Machine learning methodology - predicting pharmaceutical market response to clinical trial releases
Pharmaceutical companies function inside a tightly controlled and exceedingly precarious setting, where even a minor mistake can result in significant financial consequences. Consequently, the public constantly monitors the announcements of clinical trial results as they have a significant impact on future occurrences.
The majority of studies concentrate on analyzing the impact of announcements on business stock prices after they have occurred, without taking into account the problem from a predictive perspective. The objective of this study is to address this discrepancy by presenting a framework that enables the prediction of the specific numerical values of stock price fluctuations caused by announcements. Indeed, the issue at hand pertains to accurately forecasting the influence of a particular occurrence on the associated sequence of data across time.
This platform incorporates a BERT model to extract the sentiment polarity of announcements, a Temporal Fusion Transformer for forecasting the expected return, a graph convolution network to capture event linkages, and gradient boosting for predicting price changes.

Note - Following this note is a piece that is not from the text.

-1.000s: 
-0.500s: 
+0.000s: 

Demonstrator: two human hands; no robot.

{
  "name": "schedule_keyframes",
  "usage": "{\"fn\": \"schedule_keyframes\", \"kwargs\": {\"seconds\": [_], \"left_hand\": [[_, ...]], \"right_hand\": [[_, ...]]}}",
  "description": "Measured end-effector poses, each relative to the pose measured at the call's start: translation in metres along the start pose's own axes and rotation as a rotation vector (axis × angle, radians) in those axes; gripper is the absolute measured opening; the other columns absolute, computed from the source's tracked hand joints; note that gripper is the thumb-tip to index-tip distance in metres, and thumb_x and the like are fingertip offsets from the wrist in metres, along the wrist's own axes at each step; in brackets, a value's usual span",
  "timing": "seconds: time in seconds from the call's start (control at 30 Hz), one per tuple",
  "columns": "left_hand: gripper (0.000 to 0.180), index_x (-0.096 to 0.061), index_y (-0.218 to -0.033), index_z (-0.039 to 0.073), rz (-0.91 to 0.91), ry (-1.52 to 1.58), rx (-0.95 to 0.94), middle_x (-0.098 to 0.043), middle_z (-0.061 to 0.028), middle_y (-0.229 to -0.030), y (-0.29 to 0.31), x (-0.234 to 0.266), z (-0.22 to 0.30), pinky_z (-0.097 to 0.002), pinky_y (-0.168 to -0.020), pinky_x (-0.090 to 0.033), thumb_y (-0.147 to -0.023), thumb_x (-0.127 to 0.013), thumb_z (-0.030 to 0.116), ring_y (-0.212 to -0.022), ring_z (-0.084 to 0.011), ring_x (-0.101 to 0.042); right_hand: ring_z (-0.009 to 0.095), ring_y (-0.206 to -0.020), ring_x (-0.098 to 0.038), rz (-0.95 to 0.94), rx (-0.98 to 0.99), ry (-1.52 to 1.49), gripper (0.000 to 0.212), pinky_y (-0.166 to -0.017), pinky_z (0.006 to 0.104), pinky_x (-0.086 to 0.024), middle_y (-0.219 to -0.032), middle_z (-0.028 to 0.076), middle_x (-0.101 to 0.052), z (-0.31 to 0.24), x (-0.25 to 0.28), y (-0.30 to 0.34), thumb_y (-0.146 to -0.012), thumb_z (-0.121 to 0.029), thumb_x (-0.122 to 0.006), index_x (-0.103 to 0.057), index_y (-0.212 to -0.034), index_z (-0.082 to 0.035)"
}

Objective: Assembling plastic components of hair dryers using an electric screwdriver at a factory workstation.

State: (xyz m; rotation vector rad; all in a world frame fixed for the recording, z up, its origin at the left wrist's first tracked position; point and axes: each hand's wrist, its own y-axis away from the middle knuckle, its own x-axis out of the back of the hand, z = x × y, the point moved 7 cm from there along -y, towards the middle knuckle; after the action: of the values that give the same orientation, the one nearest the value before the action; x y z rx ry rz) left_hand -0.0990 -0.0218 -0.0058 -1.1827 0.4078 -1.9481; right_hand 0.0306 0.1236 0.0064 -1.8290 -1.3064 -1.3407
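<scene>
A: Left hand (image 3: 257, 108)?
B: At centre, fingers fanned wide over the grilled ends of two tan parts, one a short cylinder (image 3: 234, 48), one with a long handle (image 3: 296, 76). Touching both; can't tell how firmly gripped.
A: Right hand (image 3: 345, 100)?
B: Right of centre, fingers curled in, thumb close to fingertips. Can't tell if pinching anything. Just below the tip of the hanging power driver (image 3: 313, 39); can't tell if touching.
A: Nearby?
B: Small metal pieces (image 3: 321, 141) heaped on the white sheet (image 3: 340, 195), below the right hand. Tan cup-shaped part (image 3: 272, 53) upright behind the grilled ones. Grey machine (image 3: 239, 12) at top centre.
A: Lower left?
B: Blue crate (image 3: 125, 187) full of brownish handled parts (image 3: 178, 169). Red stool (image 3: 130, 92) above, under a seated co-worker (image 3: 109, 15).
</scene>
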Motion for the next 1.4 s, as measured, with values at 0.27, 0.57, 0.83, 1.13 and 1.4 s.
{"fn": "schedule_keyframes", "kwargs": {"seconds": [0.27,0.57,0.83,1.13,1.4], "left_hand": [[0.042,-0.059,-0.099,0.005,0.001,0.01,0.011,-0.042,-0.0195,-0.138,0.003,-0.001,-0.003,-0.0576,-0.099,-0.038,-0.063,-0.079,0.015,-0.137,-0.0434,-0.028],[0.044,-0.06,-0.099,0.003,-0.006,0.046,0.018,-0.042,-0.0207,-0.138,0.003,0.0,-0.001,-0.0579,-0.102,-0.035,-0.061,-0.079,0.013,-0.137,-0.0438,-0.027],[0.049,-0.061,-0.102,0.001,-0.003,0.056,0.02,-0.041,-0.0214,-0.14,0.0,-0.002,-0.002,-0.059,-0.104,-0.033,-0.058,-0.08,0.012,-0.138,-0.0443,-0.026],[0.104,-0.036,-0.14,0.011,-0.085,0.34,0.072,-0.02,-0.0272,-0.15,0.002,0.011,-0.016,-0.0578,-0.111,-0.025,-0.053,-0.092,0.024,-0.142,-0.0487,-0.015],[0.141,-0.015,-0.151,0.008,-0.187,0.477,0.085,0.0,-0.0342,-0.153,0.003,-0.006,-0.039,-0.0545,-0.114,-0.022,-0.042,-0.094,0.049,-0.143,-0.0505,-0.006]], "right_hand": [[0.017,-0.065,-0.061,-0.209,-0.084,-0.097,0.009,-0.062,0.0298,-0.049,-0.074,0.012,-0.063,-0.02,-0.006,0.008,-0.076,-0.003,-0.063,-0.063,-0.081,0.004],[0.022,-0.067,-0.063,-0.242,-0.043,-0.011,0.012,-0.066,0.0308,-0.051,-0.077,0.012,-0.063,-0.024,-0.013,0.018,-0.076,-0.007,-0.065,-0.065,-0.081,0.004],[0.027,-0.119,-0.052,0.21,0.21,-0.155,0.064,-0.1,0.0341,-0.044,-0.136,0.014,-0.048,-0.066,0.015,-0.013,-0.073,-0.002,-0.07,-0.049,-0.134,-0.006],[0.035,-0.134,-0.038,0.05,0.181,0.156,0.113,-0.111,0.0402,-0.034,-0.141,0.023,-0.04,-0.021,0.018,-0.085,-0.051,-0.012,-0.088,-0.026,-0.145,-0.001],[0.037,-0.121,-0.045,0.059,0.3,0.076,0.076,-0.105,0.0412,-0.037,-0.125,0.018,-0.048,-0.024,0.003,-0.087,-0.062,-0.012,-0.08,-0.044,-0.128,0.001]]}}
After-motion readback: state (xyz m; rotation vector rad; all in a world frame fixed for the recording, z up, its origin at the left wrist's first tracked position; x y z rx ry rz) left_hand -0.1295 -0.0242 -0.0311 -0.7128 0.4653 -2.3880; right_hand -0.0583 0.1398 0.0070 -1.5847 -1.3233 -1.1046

We process the vast dataset from the Food and Drug Administration (FDA), which is one of the largest in terms of size. This dataset comprises 5436 clinical trial releases, originating from 681 distinct firms, covering the period from 2018 to 2022. Throughout the study, we have obtained numerous significant results and specific insights within the domain. Firstly, we gather statistical evidence to determine the impact of publicizing clinical results on the market value of pharmaceutical companies. Furthermore, we observe distinct patterns of responses to positive and negative announcements, evident in a more intense and noticeable reaction to poor clinical news.
Additionally, we identify two significant factors that are essential in a predictive framework: the size of the company's drug portfolio, which indicates a higher vulnerability to announcements when there is limited diversification among drug products, and the impact of the announcement network, which enhances predictive accuracy by leveraging the interconnections between events within the same company or medical field. Ultimately, we demonstrate the effectiveness of the forecast configuration by achieving scores that are mostly over 0.7 when classifying price changes using historical data. We prioritize the applicability and universality of the established framework to additional datasets and domains, contingent upon the existence of two crucial components: events and their corresponding time series.

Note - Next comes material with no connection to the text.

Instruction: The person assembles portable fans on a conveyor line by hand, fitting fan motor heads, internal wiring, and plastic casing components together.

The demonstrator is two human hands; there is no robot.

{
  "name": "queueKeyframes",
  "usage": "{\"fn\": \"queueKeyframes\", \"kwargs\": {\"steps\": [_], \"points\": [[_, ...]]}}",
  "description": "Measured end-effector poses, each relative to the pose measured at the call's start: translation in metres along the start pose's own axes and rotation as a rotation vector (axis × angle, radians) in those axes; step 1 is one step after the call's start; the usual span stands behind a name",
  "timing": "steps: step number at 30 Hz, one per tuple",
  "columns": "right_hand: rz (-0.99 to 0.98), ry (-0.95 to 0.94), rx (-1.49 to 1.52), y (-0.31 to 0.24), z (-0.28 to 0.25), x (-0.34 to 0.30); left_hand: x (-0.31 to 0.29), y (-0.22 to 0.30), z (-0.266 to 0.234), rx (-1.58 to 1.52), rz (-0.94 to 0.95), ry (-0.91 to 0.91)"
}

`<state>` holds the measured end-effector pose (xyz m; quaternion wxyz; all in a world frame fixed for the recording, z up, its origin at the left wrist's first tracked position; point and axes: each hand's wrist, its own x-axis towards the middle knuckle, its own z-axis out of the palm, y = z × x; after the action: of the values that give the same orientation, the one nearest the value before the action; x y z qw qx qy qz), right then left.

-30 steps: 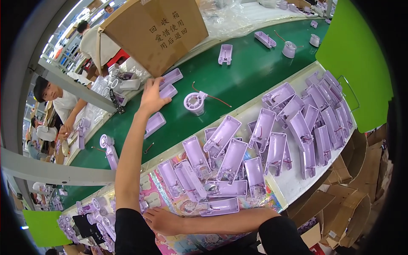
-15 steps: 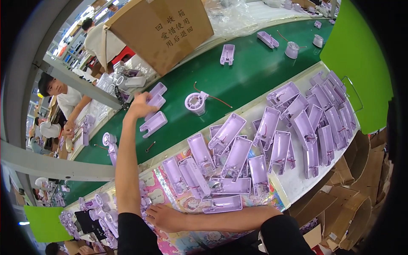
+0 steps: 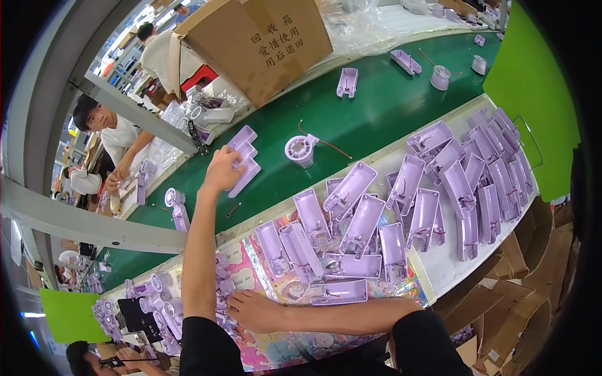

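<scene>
My left hand (image 3: 224,169) reaches over the green conveyor belt (image 3: 351,128), its fingers bent around the nearest of several lavender plastic shells (image 3: 247,178). Two similar shells (image 3: 243,136) lie right beside it, farther back. On the patterned mat (image 3: 326,341) rests my right hand (image 3: 252,311), palm down with its fingers low and lying toward the left, near small lavender parts (image 3: 223,282). Nothing shows in it. A long lavender handle shell (image 3: 338,292) lies just beyond my right forearm.
Many lavender handle shells with red wires (image 3: 364,222) are piled on the worktable. A round lavender housing with wires (image 3: 300,150) stands on the belt. A cardboard box (image 3: 257,50) is beyond it; a metal frame bar (image 3: 94,232) crosses at left. A co-worker (image 3: 122,141) sits opposite.
My left hand has shifted slightly toward me, from the middle shell to the nearest one, and the shells now lie closer together. The right hand stays on the mat. The whole view has shifted slightly.
</scene>
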<state>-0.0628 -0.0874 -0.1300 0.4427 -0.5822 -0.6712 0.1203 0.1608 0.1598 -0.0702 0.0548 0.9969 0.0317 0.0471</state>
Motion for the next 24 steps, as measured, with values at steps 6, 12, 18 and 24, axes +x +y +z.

Extracting sentiment polarity from clinical releases. The detection of emotion polarity is crucial in predicting the market value change caused by a public clinical statement. We focus on three distinct polarity categories: the collection of positive announcements , the collection of negative announcements, and lastly, the collection of neutral announcements.
In accordance with the widely accepted approach in machine learning, we want to create a feature space that contains valuable information from multiple data sources in order to get a high-quality predicted solution. Within our framework, the feature space is characterized as a collection of parameters that influence the fluctuation in stock price subsequent to the occurrence of an announcement. Therefore, we create novel characteristics that pertain to either the market, company, or announcement areas. Market and company features encompass the commerce and financial aspects of the company's operations. The announcement includes sentiment polarity and qualities connected to the medical field.